>>>>

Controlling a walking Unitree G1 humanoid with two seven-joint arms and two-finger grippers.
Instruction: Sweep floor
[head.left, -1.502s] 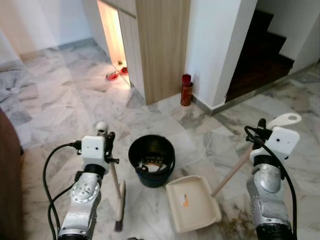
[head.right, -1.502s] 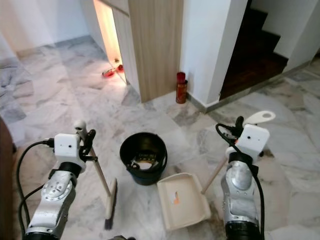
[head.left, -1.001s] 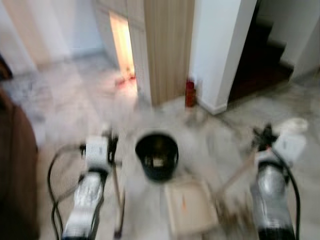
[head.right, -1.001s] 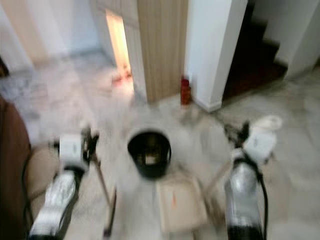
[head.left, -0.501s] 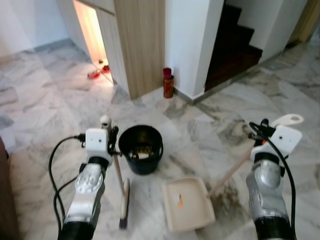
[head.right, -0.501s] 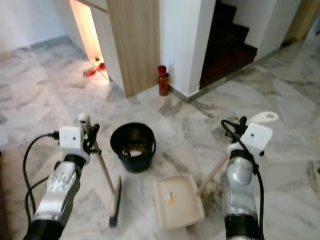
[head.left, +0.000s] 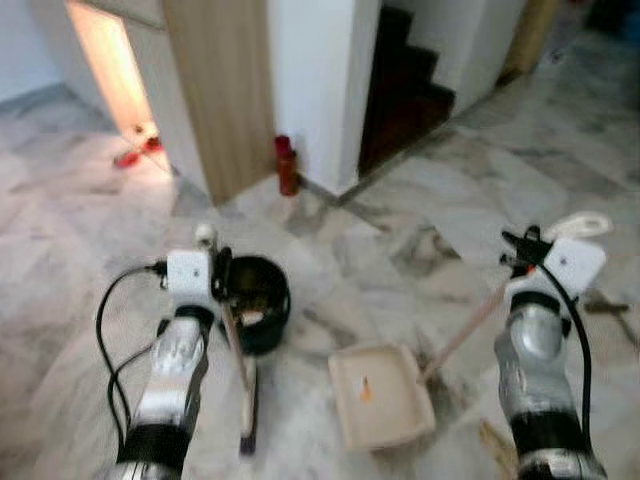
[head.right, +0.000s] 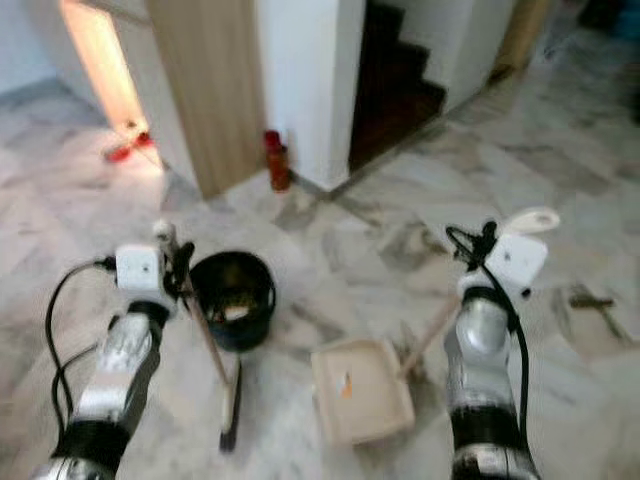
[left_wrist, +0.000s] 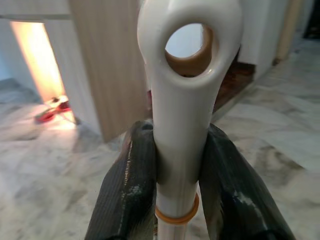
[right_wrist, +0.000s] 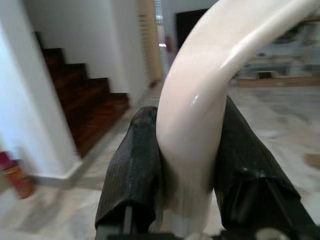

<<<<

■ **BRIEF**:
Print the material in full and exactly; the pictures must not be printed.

■ **ANSWER BOX**:
Controlling a walking Unitree G1 humanoid with two seven-joint arms and two-finger grippers.
Instruction: Sweep floor
[head.left, -1.502s] 
[head.right, -1.502s] 
[head.left, -1.001s] 
[head.right, -1.001s] 
[head.left, -0.501s] 
[head.right, -0.501s] 
[head.left, +0.000s] 
[head.right, +0.000s] 
[left_wrist, +0.000s] 
[right_wrist, +0.000s] 

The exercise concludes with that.